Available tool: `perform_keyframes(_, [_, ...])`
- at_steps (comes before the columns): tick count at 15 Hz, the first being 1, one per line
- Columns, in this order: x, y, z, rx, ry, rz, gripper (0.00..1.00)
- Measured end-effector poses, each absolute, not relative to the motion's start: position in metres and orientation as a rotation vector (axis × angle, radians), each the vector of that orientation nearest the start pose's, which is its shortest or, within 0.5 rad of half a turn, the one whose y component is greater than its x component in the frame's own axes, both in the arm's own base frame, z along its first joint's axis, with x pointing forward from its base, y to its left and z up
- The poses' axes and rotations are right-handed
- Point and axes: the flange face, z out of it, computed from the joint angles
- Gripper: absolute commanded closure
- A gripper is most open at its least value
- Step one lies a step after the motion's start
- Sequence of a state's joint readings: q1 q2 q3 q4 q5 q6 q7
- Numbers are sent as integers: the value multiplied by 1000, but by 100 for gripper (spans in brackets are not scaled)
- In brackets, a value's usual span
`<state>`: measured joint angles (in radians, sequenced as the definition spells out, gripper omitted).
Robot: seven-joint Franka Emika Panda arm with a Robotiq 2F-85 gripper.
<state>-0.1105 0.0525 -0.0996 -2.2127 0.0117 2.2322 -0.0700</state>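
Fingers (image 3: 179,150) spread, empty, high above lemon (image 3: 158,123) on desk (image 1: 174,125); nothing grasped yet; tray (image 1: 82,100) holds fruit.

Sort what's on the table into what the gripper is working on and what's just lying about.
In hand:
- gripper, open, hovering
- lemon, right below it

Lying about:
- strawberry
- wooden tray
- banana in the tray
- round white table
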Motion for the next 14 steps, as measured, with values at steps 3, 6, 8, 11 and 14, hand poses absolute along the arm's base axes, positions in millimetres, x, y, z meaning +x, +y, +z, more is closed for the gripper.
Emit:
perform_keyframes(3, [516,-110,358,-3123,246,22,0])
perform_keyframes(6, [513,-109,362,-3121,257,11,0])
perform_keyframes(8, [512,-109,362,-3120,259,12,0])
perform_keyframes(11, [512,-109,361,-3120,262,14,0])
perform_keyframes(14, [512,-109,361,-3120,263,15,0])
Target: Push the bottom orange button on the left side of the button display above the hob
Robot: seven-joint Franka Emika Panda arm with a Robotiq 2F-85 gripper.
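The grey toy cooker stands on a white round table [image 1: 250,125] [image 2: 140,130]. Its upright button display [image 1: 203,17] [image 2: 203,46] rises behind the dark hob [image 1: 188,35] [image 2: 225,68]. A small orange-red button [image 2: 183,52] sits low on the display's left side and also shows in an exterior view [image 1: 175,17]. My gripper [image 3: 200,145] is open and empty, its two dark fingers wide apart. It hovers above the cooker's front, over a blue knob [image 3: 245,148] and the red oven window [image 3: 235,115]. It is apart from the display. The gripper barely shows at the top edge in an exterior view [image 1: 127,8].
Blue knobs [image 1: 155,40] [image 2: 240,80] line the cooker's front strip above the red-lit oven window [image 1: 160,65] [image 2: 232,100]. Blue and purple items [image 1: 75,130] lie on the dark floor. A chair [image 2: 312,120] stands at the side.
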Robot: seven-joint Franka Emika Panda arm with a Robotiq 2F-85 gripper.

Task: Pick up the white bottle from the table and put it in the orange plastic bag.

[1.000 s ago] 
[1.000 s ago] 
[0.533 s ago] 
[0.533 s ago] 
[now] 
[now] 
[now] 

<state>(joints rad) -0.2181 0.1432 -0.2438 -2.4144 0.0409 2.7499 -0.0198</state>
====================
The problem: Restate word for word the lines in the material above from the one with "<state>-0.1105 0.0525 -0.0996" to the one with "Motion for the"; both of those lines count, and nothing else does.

Response to this task:
<state>-0.1105 0.0525 -0.0996 -2.2127 0.0117 2.2322 -0.0700</state>
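Fingers (image 3: 179,150) spread, empty, high above lemon (image 3: 158,123) on desk (image 1: 174,125); nothing grasped yet; tray (image 1: 82,100) holds fruit.

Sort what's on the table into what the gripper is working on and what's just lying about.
In hand:
- gripper, open, hovering
- lemon, right below it

Lying about:
- strawberry
- wooden tray
- banana in the tray
- round white table
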Motion for the next 14 steps, as measured, with values at steps 3, 6, 8, 11 and 14, hand poses absolute along the arm's base axes, positions in millimetres, x, y, z meaning +x, +y, +z, more is closed for the gripper.

There's no more to the output.